Reputation: 217
I've got some weird results I don't quite understand. I create a data set in a data step, using several data sets in the set statement. There is a variable that is present in some of the datasets, but not in all of them. If this variable is missing in my new dataset, I want to give it some value. This creates a dangerously non-intuitive result and no warnings or errors.
In the example below, y is not present in test1. When creating test3, the behavior is as I would expect: z is assigned the x value from the same row for all the observations coming from test1. But test4 is not what i expect: the first value of x is repeated for all the rows from test1. Why is this?
data test1;
x=1;
output;
x=2;
output;
x=3;
output;
run;
data test2;
x=1;
y=2;
run;
data test3;
set test1 test2;
if missing(y) then z=x;
run;
data test4;
set test1 test2;
if missing(y) then y=x;
run;
Upvotes: 2
Views: 421
Reputation: 51601
Variables that are created new by the data step, like the Z in your step that creates TEST3, are set to missing at the start of each iteration of the data step.
But variables that are coming from source datasets are "retained" (that is not set to missing automatically). So in the data step that creates TEST4 once a value is assigned to Y it is retained. Of course when the SET statement reads an observation from TEST2 the value of Y that had been retained from the previous iteration is overwritten.
Add some PUT statements so you can watch the values of X Y (and Z) as they change. First data step:
1234 data test3;
1235 put 'Before SET: ' (_n_ x y z) (=);
1236 set test1 test2;
1237 put ' After SET: ' (_n_ x y z) (=);
1238 if missing(y) then z=x;
1239 put ' After IF : ' (_n_ x y z) (=);
1240 run;
Before SET: _N_=1 x=. y=. z=.
After SET: _N_=1 x=1 y=. z=.
After IF : _N_=1 x=1 y=. z=1
Before SET: _N_=2 x=1 y=. z=.
After SET: _N_=2 x=2 y=. z=.
After IF : _N_=2 x=2 y=. z=2
Before SET: _N_=3 x=2 y=. z=.
After SET: _N_=3 x=3 y=. z=.
After IF : _N_=3 x=3 y=. z=3
Before SET: _N_=4 x=3 y=. z=.
After SET: _N_=4 x=1 y=2 z=.
After IF : _N_=4 x=1 y=2 z=.
Before SET: _N_=5 x=1 y=2 z=.
NOTE: There were 3 observations read from the data set WORK.TEST1.
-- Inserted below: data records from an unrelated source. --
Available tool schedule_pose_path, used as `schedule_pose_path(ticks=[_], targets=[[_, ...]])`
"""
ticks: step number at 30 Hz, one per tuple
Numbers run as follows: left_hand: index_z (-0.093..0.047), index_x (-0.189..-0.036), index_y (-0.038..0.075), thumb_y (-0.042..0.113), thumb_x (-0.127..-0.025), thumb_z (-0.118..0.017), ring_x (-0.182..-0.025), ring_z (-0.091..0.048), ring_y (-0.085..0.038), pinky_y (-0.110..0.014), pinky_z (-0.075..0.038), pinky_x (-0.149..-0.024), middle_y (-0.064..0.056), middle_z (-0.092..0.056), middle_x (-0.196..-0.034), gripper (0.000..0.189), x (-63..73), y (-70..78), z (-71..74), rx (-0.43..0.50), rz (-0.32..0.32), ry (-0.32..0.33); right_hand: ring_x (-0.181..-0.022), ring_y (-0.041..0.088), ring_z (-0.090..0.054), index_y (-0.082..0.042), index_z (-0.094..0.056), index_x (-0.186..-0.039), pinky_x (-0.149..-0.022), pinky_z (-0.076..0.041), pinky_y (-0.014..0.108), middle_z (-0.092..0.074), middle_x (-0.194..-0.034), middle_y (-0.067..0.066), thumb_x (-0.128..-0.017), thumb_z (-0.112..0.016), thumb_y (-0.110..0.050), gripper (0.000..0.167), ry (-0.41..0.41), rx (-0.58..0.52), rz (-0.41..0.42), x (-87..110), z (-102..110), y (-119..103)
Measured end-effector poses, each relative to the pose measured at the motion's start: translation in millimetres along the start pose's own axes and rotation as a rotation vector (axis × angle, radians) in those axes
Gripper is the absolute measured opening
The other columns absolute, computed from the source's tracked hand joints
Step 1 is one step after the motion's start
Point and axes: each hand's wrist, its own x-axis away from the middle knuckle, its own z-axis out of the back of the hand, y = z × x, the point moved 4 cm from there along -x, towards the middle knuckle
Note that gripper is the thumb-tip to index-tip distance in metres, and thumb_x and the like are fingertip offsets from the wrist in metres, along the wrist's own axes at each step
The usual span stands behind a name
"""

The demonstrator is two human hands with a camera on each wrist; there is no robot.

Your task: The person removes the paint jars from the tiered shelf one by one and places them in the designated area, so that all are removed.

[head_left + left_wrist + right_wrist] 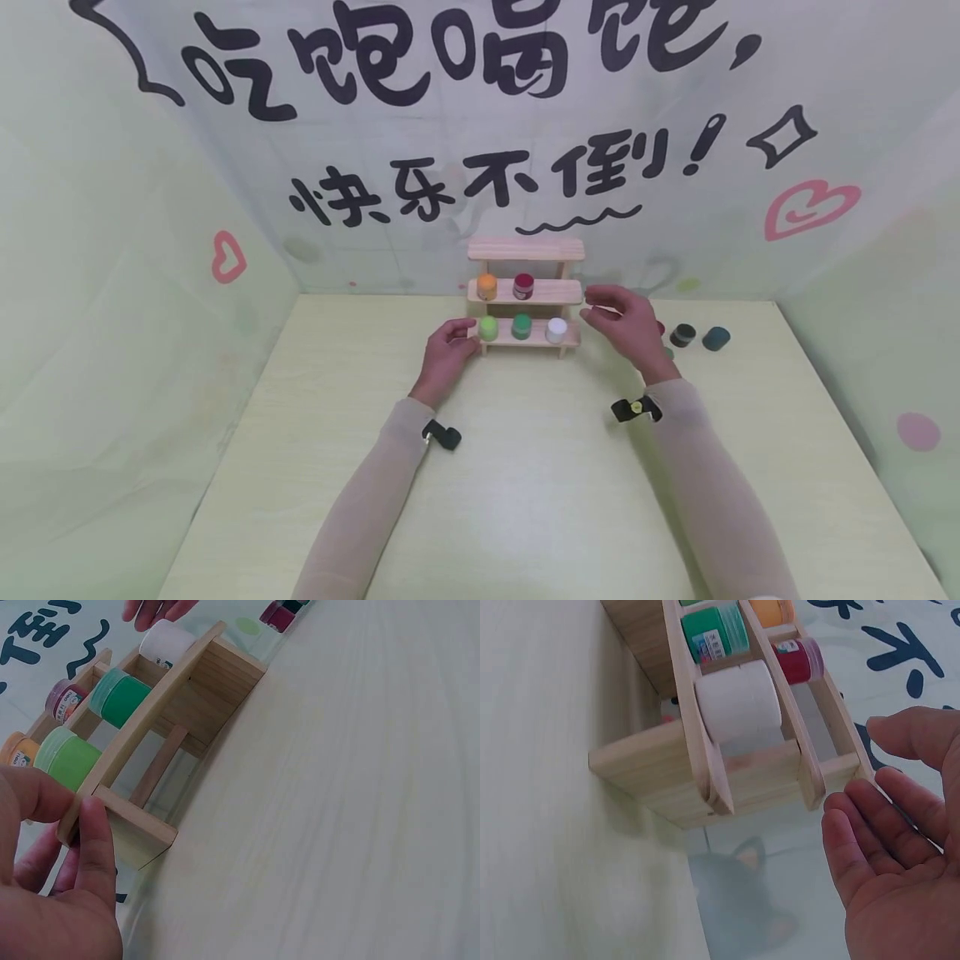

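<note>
A small three-tier wooden display rack [525, 248] stands at the back of the table. Its middle tier carries an orange paint jar [487, 287] and a dark red jar [523, 287]. Along the lowest tier sit a light green jar [488, 328], a green jar [522, 327] and a white jar [557, 331]. My left hand [448, 358] pinches the left end of the lowest shelf [142, 720], beside the light green jar. Just off the rack's right side, my right hand [626, 327] has relaxed, slightly bent fingers [855, 851] and holds nothing.
Right of the right hand, a black jar [683, 335] and a blue jar [716, 337] lie on the pale table [540, 500]. A red jar [661, 328] is partly hidden by that hand. A printed cloth [420, 250] hangs close behind the rack.
</note>
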Motion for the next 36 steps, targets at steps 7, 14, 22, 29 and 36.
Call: schedule_pose_path(ticks=[7, 14, 22, 29, 36], targets=[[-0.071, -0.126, 0.016, 0.01, -0.09, -0.075, -0.112, -0.06, -0.019, -0.019, -0.061, -0.084, -0.005, -0.064, -0.119, 0.036, -1.4, -1.2, 0.5, -0.009, -0.002, -0.005, -0.124, 0.032, -0.066, -0.002, -0.07, -0.132, -0.104, -0.059, 0.021, -0.07, -0.134, 0.018, -0.095, -0.078, -0.016, 0.041, 0.004, 0.047, 0.03, -10.8, -15.0, -10.9], [-0.071, -0.126, 0.017, 0.011, -0.09, -0.075, -0.111, -0.06, -0.019, -0.019, -0.061, -0.085, -0.005, -0.064, -0.12, 0.036, -2.6, -2.8, 0.7, -0.007, 0.001, -0.006, -0.117, 0.028, -0.068, -0.006, -0.071, -0.132, -0.103, -0.062, 0.03, -0.073, -0.129, 0.014, -0.095, -0.08, -0.02, 0.04, -0.031, 0.072, 0.062, -17.5, -32.3, -23.8], [-0.071, -0.126, 0.018, 0.013, -0.09, -0.075, -0.113, -0.06, -0.02, -0.023, -0.061, -0.088, -0.005, -0.065, -0.122, 0.037, -0.7, -2.0, 1.2, -0.016, 0.003, -0.007, -0.113, 0.032, -0.073, -0.002, -0.069, -0.132, -0.103, -0.063, 0.039, -0.073, -0.129, 0.017, -0.095, -0.08, -0.018, 0.042, -0.069, 0.069, 0.09, -31.8, -52.4, -31.1], [-0.071, -0.127, 0.016, 0.011, -0.091, -0.075, -0.109, -0.062, -0.019, -0.019, -0.062, -0.085, -0.006, -0.064, -0.121, 0.037, -0.1, -1.0, 1.4, -0.007, -0.006, -0.003, -0.111, 0.03, -0.073, -0.003, -0.068, -0.134, -0.103, -0.063, 0.044, -0.073, -0.13, 0.016, -0.094, -0.078, -0.014, 0.042, -0.094, 0.122, 0.086, -42.0, -67.9, -41.9], [-0.071, -0.127, 0.017, 0.012, -0.09, -0.075, -0.111, -0.061, -0.019, -0.019, -0.061, -0.085, -0.006, -0.065, -0.121, 0.037, -0.8, 0.0, 1.8, -0.015, -0.008, -0.006, -0.11, 0.027, -0.07, -0.01, -0.068, -0.135, -0.1, -0.062, 0.043, -0.072, -0.128, 0.011, -0.092, -0.081, -0.017, 0.045, -0.12, 0.165, 0.05, -48.9, -79.1, -42.2]])
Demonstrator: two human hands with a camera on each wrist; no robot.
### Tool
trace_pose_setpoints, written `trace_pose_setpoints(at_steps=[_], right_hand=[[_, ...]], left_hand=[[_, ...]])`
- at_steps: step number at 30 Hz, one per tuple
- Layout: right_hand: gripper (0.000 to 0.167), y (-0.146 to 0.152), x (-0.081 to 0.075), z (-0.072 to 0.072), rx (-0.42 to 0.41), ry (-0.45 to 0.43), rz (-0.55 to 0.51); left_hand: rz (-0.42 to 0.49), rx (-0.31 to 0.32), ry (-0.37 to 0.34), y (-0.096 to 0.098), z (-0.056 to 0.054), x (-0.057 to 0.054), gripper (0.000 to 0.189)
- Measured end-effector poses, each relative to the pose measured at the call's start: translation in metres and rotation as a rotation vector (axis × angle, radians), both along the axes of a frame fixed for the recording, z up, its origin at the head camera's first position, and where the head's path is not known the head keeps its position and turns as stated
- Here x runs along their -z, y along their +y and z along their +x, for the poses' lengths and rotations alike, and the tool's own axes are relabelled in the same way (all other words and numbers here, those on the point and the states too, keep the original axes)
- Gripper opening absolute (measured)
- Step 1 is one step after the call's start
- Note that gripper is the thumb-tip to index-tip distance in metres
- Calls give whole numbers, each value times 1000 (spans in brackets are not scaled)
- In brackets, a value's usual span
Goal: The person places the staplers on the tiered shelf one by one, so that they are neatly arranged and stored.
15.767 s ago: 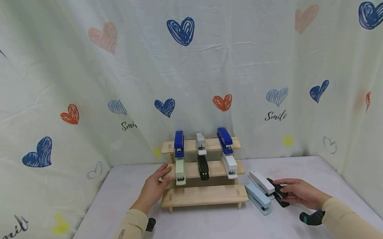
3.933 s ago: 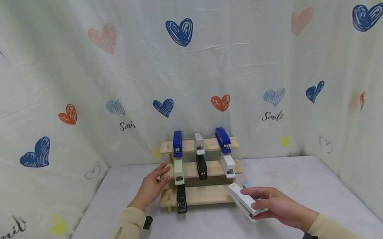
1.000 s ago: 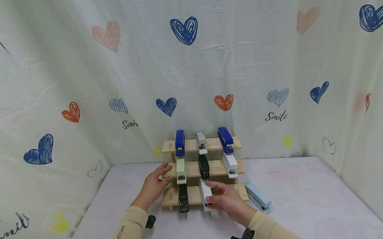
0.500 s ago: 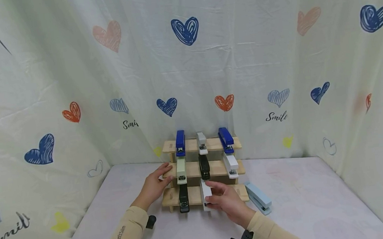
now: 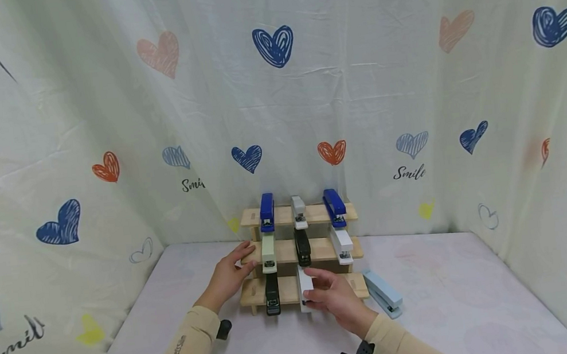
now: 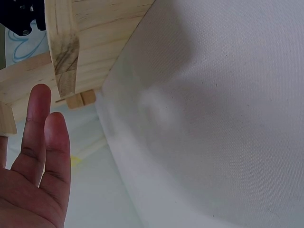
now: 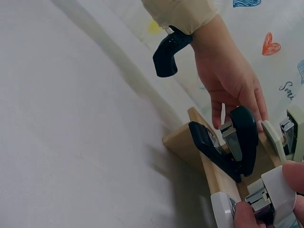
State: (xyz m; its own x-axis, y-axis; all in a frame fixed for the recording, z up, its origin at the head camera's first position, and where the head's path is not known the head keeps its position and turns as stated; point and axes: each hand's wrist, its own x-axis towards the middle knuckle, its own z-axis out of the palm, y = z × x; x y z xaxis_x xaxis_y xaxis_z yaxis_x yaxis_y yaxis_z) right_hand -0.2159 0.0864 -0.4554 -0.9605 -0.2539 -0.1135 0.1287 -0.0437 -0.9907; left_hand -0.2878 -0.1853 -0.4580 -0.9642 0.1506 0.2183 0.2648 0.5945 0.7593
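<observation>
A three-tier wooden rack (image 5: 282,281) carries staplers in rows. My left hand (image 5: 225,276) holds the left end of its middle tier between thumb and fingers; two other fingers (image 6: 57,142) show extended in the left wrist view. On the bottom tier, my right hand (image 5: 339,298) pinches a white stapler (image 5: 304,285), its front projecting past the edge. The right wrist view shows thumb and fingers on that white stapler (image 7: 278,190). Left of it sits a black stapler (image 5: 272,293). A light blue stapler (image 5: 382,292) lies on the table right of the rack.
The top tier bears two blue staplers (image 5: 267,210) with a grey one (image 5: 298,210) between. The middle tier bears a pale green stapler (image 5: 268,252), a black one (image 5: 303,247) and a white one (image 5: 342,244). A heart-printed curtain (image 5: 276,103) hangs behind the table (image 5: 457,297).
Since the earliest frame, a black stapler and then the white one moved from the table onto the bottom tier. The left hand stayed on the rack. Over the last second both hands hold still.
</observation>
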Motion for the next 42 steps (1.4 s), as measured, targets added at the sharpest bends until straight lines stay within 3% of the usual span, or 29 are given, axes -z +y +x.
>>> trace_pose_setpoints(at_steps=[22, 28, 34, 38, 42], right_hand=[[58, 14, -3, 8, -17, 56, 129], [61, 55, -20, 11, -61, 78, 211], [58, 114, -33, 4, 58, 137, 422], [58, 149, -30, 0, 131, 138, 523], [58, 172, -17, -3, 139, 53, 517]], left_hand=[[3, 8, -7, 0, 1, 2, 48], [0, 10, -5, -1, 0, 2, 48], [-1, 10, -13, 0, 0, 0, 48], [-10, 7, -8, 0, 1, -1, 47], [-9, 3, -9, 0, 1, -1, 47]])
NOTE: There were 1 observations read from the data set WORK.TEST2.
NOTE: The data set WORK.TEST3 has 4 observations and 3 variables.
NOTE: DATA statement used (Total process time):
real time 0.00 seconds
cpu time 0.01 seconds
Second data step:
1241
1242 data test4;
1243 put 'Before SET : ' (_n_ x y) (=);
1244 set test1 test2;
1245 put ' After SET : ' (_n_ x y) (=);
1246 if missing(y) then y=x;
1247 put ' After IF : ' (_n_ x y) (=);
1248 run;
Before SET : _N_=1 x=. y=.
After SET : _N_=1 x=1 y=.
After IF : _N_=1 x=1 y=1
Before SET : _N_=2 x=1 y=1
After SET : _N_=2 x=2 y=1
After IF : _N_=2 x=2 y=1
Before SET : _N_=3 x=2 y=1
After SET : _N_=3 x=3 y=1
After IF : _N_=3 x=3 y=1
Before SET : _N_=4 x=3 y=1
After SET : _N_=4 x=1 y=2
After IF : _N_=4 x=1 y=2
Before SET : _N_=5 x=1 y=2
NOTE: There were 3 observations read from the data set WORK.TEST1.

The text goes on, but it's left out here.